Every line from the one with "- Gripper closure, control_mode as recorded" through the end of the material should be written out character for character. Lines before it are excluded.

Top of DATA TO USE

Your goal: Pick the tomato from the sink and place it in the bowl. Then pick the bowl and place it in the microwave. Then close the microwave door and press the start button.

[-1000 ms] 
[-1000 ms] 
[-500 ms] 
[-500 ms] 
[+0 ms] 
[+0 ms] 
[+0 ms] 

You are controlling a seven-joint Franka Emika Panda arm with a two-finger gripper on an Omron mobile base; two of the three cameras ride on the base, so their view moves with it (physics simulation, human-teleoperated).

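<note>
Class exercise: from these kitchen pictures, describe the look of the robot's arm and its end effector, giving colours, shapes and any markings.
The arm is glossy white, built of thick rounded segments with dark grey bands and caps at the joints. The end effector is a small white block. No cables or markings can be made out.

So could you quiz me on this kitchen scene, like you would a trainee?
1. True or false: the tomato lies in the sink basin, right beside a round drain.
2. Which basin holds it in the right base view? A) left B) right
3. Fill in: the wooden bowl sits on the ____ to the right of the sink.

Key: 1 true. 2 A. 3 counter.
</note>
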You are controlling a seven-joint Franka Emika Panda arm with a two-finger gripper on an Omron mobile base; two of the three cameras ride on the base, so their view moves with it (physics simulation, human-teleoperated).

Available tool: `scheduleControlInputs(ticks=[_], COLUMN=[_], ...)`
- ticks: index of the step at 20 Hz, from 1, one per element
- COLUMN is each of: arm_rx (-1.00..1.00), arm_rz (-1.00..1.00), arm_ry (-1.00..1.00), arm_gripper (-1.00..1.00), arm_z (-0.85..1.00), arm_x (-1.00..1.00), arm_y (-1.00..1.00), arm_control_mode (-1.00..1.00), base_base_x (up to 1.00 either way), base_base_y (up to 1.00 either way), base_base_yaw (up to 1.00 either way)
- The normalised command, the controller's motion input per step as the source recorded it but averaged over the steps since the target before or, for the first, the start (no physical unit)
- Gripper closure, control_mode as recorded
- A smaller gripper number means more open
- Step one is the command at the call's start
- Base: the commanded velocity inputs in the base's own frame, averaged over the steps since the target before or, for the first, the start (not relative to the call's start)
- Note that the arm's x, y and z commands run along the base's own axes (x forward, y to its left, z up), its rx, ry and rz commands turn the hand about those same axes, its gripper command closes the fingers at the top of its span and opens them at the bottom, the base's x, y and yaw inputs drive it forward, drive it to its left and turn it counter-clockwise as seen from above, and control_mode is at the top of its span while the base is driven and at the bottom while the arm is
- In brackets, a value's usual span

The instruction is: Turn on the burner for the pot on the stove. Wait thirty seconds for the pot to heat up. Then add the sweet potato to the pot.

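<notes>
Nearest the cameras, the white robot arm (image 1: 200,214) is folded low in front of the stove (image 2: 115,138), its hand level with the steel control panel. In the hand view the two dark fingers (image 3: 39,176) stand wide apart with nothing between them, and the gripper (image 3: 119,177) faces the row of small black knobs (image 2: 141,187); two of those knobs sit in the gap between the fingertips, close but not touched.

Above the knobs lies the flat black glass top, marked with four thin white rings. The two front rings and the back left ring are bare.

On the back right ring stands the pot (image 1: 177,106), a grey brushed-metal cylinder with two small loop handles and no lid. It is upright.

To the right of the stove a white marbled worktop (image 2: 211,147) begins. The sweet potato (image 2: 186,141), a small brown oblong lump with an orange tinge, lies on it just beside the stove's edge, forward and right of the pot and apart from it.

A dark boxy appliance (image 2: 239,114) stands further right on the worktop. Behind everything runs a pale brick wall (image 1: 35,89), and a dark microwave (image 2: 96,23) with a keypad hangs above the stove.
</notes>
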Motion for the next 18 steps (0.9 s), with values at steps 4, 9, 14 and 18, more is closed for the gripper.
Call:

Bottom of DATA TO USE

EXERCISE ANSWER:
- Gripper closure, control_mode as recorded
- A smaller gripper number means more open
- Step one is the command at the call's start
- Base: the commanded velocity inputs in the base's own frame, averaged over the steps since the target before or, for the first, the start (not relative to the call's start)
- Note that the arm's x, y and z commands run along the base's own axes (x forward, y to its left, z up), its rx, ry and rz commands turn the hand about those same axes, its gripper command closes the fingers at the top of its span and opens them at the bottom, the base's x, y and yaw inputs drive it forward, drive it to its left and turn it counter-clockwise as seen from above, and control_mode is at the top of its span while the base is driven and at the bottom while the arm is
- In brackets, a value's usual span

The instruction is: Turn on the burner for the pot on the stove. Wait thirty seconds for the pot to heat up. Then add the sweet potato to the pot.

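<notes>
Nearest the cameras, the white robot arm (image 1: 200,214) is folded low in front of the stove (image 2: 115,138), its hand level with the steel control panel. In the hand view the two dark fingers (image 3: 39,176) stand wide apart with nothing between them, and the gripper (image 3: 119,177) faces the row of small black knobs (image 2: 141,187); two of those knobs sit in the gap between the fingertips, close but not touched.

Above the knobs lies the flat black glass top, marked with four thin white rings. The two front rings and the back left ring are bare.

On the back right ring stands the pot (image 1: 177,106), a grey brushed-metal cylinder with two small loop handles and no lid. It is upright.

To the right of the stove a white marbled worktop (image 2: 211,147) begins. The sweet potato (image 2: 186,141), a small brown oblong lump with an orange tinge, lies on it just beside the stove's edge, forward and right of the pot and apart from it.

A dark boxy appliance (image 2: 239,114) stands further right on the worktop. Behind everything runs a pale brick wall (image 1: 35,89), and a dark microwave (image 2: 96,23) with a keypad hangs above the stove.
</notes>
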Motion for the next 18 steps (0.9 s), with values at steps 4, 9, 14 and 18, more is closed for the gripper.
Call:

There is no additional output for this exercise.